----- COLLECTED MATERIAL

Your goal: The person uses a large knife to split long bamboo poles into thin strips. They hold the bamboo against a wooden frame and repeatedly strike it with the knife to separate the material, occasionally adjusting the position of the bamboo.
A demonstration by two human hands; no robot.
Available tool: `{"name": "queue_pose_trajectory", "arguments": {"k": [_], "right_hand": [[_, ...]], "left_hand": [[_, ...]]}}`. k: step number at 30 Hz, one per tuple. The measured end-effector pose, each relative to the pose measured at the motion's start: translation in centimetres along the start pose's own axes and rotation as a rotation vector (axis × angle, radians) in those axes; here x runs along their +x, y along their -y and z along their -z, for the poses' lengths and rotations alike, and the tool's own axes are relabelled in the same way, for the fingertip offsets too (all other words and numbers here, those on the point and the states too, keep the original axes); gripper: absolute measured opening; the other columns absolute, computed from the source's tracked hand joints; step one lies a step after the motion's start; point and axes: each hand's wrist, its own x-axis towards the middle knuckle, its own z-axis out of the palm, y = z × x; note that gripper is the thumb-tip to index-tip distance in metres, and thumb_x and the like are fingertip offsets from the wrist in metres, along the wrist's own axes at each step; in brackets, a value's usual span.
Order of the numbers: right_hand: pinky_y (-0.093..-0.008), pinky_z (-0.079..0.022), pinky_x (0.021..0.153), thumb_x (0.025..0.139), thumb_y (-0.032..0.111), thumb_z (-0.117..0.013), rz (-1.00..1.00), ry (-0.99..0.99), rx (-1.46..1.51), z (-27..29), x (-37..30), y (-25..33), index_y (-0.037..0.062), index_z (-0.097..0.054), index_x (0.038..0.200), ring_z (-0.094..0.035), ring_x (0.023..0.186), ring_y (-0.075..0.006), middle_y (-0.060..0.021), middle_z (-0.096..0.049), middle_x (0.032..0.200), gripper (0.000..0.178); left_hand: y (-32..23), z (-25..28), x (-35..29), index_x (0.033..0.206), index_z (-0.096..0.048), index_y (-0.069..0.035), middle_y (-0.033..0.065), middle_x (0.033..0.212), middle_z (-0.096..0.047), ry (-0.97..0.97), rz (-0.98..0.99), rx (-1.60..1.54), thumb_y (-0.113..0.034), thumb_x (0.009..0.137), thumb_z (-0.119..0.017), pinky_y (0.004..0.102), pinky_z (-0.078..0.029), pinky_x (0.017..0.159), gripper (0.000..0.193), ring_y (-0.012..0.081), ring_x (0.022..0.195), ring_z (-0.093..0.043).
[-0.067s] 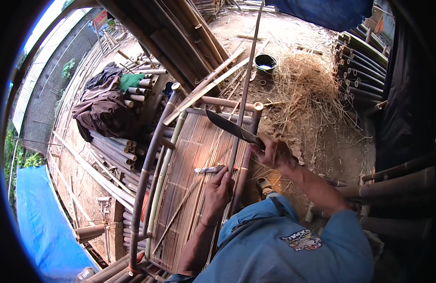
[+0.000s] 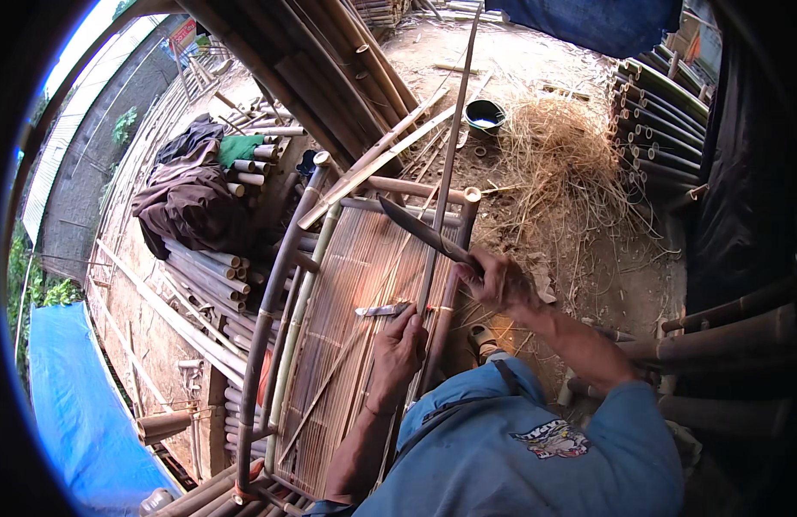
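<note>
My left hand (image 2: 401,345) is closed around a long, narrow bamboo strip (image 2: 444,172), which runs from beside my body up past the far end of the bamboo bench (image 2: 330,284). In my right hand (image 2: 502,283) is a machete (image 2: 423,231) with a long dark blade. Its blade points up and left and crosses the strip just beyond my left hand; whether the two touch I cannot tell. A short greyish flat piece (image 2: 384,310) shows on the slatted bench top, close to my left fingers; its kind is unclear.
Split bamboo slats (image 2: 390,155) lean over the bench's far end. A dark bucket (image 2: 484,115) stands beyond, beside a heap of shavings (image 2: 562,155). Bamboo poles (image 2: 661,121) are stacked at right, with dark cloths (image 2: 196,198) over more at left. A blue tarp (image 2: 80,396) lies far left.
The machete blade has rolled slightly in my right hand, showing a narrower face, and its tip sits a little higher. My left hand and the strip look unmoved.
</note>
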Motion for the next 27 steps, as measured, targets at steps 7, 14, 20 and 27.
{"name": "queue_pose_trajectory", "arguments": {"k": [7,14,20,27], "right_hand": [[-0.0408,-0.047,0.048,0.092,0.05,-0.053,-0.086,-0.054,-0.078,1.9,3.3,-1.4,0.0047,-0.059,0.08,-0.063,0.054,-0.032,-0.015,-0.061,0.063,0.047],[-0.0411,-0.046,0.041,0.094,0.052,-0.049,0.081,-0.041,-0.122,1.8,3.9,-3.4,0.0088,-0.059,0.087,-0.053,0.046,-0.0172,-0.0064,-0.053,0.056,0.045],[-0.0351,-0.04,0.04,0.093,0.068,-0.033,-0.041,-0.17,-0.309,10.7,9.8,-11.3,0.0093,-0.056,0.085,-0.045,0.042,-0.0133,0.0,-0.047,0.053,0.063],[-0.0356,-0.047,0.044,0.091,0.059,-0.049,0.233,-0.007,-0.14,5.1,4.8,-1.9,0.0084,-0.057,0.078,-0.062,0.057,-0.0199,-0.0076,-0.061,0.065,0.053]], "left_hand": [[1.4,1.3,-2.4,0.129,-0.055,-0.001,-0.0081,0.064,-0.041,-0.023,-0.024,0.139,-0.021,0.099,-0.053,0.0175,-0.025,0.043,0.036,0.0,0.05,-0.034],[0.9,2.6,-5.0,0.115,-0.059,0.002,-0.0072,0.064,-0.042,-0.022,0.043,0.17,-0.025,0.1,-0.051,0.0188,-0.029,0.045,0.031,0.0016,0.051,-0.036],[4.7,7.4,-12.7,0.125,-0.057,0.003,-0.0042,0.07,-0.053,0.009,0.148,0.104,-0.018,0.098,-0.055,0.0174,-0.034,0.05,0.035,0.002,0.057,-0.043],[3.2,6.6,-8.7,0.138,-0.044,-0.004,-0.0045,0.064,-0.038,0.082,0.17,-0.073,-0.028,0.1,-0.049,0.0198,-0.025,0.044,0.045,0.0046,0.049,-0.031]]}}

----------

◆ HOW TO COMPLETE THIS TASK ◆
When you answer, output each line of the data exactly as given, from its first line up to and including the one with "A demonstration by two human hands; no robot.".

◆ ANSWER BELOW ◆
Your goal: The person uses a large knife to split long bamboo poles into thin strips. They hold the bamboo against a wooden frame and repeatedly strike it with the knife to separate the material, occasionally adjusting the position of the bamboo.
A demonstration by two human hands; no robot.

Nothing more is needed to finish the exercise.